David Farr's new Royal Shakespeare Company production of Hamlet starring Jonathan Slinger in the title role opened in the RST this week.
The production, which runs in Stratford until the end of September, also stars Greg Hicks as Claudius/Ghost, Charlotte Cornwell as Gertrude and Pippa Nixon as Ophelia.
Was it a palpable hit or did it suffer slings and arrows? Well, a bit of both...
Aesthetically we are taken into a large hall, with a stage at one end. Are we in a community centre or perhaps a minor public school? It is not clear. It's a brilliantly executed piece of stage design (by Jon Bausor), but the relevance to the narrative is never fully revealed... Any Hamlet stands or falls on the interpretations of the characters. There are some positives here... But, for me, Hamlet is not Jonathan Slinger’s role. I get the impression that he has been working on his interpretation for many years - developing ideas and new ways of approaching the (all too familiar) lines. And I'm certain that he has a clear vision for what he is trying to achieve but he (and Farr) were unable to communicate it to me... I suspect, in the end, this is a production that will divide audiences and critics alike.
In recent years, we’ve grown accustomed to the idea that the title role in Hamlet must be played by a big-name stars...but all credit to the RSC for giving the less well-known but equally deserving Jonathan Slinger, a long-time company member, his shot at the part... he presents a constantly intelligent reading and his performance gains in depth as the action progresses, taking us confidently through the turbulent thought processes of this would-be hero of a traditional revenge tragedy... he trouble with staging arguably the finest play ever written in English is that each new production really needs to sparkle to justify its existence. David Farr’s modern-dress take, which moves from a Foyle’s War-type church hall to a bleak Beckettian landscape, is never less than watchable, but rarely near scintillating.
David Farr's new take on Hamlet takes place in what looks like the fencing gym of a run-down public school... For the final act, heavies cart away the parquet floor in sections, leaving a raw expanse of earth for the gravediggers, the botched burial of Ophelia and climactic duel. Before that, though, in narrative terms, it remains a real puzzle as to why the proceedings are trapped in the sports hall... At first, I found Jonathan Slinger’s performance grating to a degree. He has virtuosic vocal range that can move between mock-falsetto to a resonant subterranean dungeon of a sound. And, boy, does he let you know this in an oh-so-slow delivery of the earlier soliloquies where you could drive a bus through the pauses and where he seems to atomise the speeches a series of discrete effects... What epitomises a production that I came to admire, is contained in the unusual stress-pattern Slinger gives to the play's most famous line: “To be or not to be, that is the question”... It's a measure of how Farr's production, which has a wild inventiveness, perhaps too much requires a familiarity with this tragedy.

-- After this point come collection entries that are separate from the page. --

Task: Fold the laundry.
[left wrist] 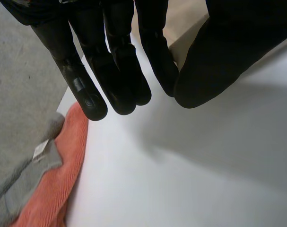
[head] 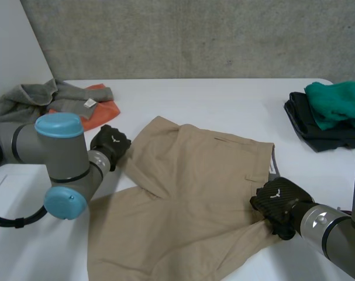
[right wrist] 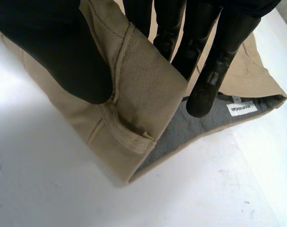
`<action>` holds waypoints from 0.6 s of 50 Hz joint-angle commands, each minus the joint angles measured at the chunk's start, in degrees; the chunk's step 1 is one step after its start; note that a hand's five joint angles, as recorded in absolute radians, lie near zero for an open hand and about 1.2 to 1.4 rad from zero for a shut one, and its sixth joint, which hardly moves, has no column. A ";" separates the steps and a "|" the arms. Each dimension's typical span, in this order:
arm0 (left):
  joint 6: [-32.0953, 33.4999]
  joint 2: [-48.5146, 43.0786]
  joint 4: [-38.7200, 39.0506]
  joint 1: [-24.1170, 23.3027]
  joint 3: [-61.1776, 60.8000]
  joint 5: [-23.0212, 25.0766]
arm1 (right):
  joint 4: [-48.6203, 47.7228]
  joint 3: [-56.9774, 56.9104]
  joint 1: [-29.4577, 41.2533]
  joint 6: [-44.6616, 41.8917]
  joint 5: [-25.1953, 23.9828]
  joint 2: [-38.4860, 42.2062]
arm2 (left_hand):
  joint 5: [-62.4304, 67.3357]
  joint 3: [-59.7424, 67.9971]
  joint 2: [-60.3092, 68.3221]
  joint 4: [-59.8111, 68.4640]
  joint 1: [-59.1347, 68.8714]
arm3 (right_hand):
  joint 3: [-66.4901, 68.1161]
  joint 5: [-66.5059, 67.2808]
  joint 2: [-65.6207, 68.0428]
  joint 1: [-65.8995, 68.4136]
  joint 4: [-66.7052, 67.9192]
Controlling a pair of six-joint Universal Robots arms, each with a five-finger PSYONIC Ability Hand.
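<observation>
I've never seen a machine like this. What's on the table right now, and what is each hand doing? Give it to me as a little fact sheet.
Surface: white table
Main item: tan shorts, spread out in the middle
Left hand: open, beside the shorts' edge, holding nothing
Right hand: pinching the shorts' waistband between thumb and fingers, grey lining showing
Pile on robot's left: grey cloth partly over orange cloth
Pile on robot's right: green cloth on dark cloth
</observation>
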 commanded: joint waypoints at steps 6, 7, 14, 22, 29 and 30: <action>-2.44 4.99 -0.12 -0.89 -4.08 -3.08 | -0.30 -2.26 0.41 8.02 -0.59 1.97 | -26.44 -28.31 -28.69 -28.78 -25.48 | 12.02 13.30 12.98 23.62 11.89; -3.41 7.09 -0.12 -0.98 -5.04 -3.17 | -0.57 -2.96 0.33 9.25 -0.59 2.23 | -28.68 -30.55 -30.93 -31.01 -27.71 | 12.02 13.30 12.98 23.62 11.89; -10.96 18.08 -0.29 -1.68 -10.40 -3.26 | -0.92 -6.83 0.15 15.31 -0.68 5.48 | -34.59 -36.46 -36.84 -36.92 -33.62 | 12.02 13.30 12.98 23.62 11.89; -21.08 35.84 -0.82 -5.63 -24.02 -2.91 | -1.01 -12.89 -0.38 25.69 -1.03 10.05 | -37.11 -38.98 -39.36 -39.44 -36.14 | 12.02 13.30 12.98 23.62 11.89; -27.84 41.91 -8.37 -9.24 -30.44 -2.91 | -2.50 -14.57 -1.16 29.74 -1.56 12.08 | -37.11 -38.98 -39.36 -39.44 -36.14 | 12.02 13.30 12.98 23.62 11.89; -30.20 42.09 -10.90 -9.76 -30.79 -2.91 | -2.76 -14.57 -1.34 29.74 -1.56 12.08 | -37.11 -38.98 -39.36 -39.44 -36.14 | 12.02 13.30 12.98 23.62 11.89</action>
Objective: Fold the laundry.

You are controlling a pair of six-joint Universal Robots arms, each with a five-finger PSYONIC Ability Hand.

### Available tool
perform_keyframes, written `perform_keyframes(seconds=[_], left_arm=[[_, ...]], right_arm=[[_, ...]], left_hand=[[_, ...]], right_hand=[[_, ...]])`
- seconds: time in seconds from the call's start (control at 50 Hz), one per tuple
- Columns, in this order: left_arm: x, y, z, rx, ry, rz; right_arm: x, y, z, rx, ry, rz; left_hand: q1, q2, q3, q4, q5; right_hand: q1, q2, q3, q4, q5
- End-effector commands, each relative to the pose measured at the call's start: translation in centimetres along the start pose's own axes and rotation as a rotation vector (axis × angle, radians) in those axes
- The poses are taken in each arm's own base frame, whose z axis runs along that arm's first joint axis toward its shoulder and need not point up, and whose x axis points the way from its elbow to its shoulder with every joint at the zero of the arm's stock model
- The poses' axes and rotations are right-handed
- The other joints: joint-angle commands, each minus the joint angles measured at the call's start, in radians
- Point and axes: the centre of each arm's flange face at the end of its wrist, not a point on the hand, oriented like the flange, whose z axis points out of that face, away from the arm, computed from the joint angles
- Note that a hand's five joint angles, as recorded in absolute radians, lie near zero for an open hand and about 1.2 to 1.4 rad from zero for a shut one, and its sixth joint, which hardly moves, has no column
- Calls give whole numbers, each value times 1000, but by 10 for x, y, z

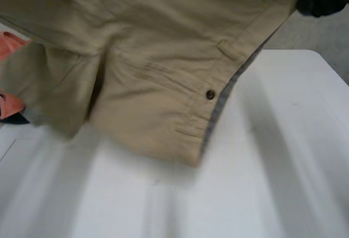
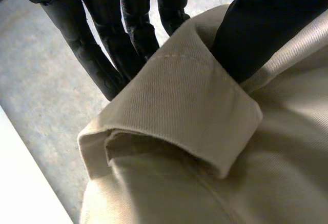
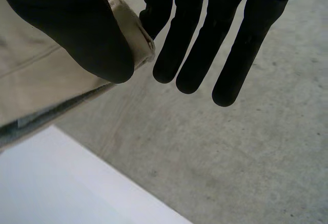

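Pants [image 1: 158, 58] hang above the table [image 1: 272, 172], spread between my two hands. My right hand [image 3: 77, 29] pinches one end of the waistband [image 1: 240, 58] between its thumb and one finger, with the other fingers straight. My left hand [image 2: 136, 24] clamps the band further along, thumb in front and fingers behind. Holding them by the waistband lets the legs drop and the creases fall out, I reckon, ready for laying flat. An orange cloth [image 1: 10, 47] lies at the table's left side.
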Motion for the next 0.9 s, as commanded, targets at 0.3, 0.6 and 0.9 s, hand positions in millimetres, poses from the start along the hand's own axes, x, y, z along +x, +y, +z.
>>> perform_keyframes(seconds=[0.3,0.6,0.9], left_arm=[[121,286,25,-428,268,-44],[127,329,68,-270,140,-3],[106,309,63,-359,85,56]], right_arm=[[-30,182,83,-265,9,16],[-13,222,155,19,209,6],[8,212,164,-191,201,-59]], left_hand=[[256,201,210,200,236],[256,201,210,200,236],[-966,-1021,-1012,-1022,-986]], right_hand=[[289,222,207,199,216],[289,222,207,199,216],[-932,-1000,-1014,-1023,-1006]])
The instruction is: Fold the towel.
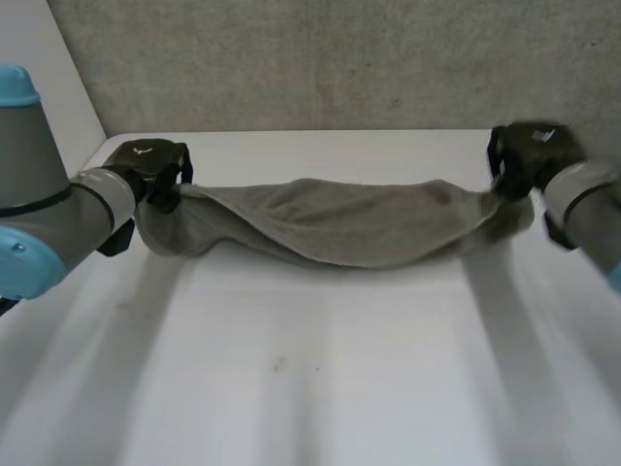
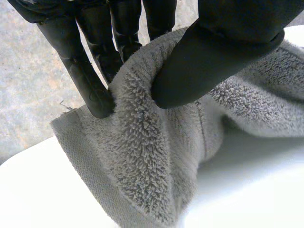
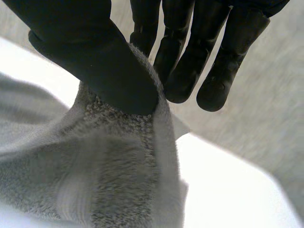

I was looking forward to Shakespeare’s play which explores loss, grief and guilt with more beauty, wisdom and profundity than any other work of art I know. I thought it might make me cry, but knew they would be the kind of tears that help to heal. In fact I remained dry-eyed throughout... In fact the defining notes of Jonathan Slinger’s Hamlet are relentless anger and withering sarcasm, a reductive view of the character that becomes decidedly wearing... Only rarely does Slinger do justice to some of the greatest dramatic poetry ever written... In Slinger’s sneering performance such moments are rare... The one success is Greg Hicks, equally compelling as Claudius and the Ghost of Hamlet’s father. His physical grace and superb verse-speaking puts most of the company to shame, and I wonder what Greg Doran, the company’s new artistic director, makes of this botched shot...
David Farr's stimulating new RSC version and Jonathan Slinger's riveting protagonist, both suffer from an excess of detail... All these present ideas are fascinating. I just wasn't sure which one offered the key to Farr's interpretation. If one thing is clear, it is that Slinger's Hamlet is a vigorous depressive who, in his violent mood-swings between reflective lassitude and feverish action, verges on the bipolar... As always, Slinger is compelling to watch... While Slinger gives us access to Hamlet's mind and soul, he over-illustrates the language. It's a dazzling performance, but Slinger might heed Hamlet's own advice to the players about the need to acquire "a temperance that may give it smoothness".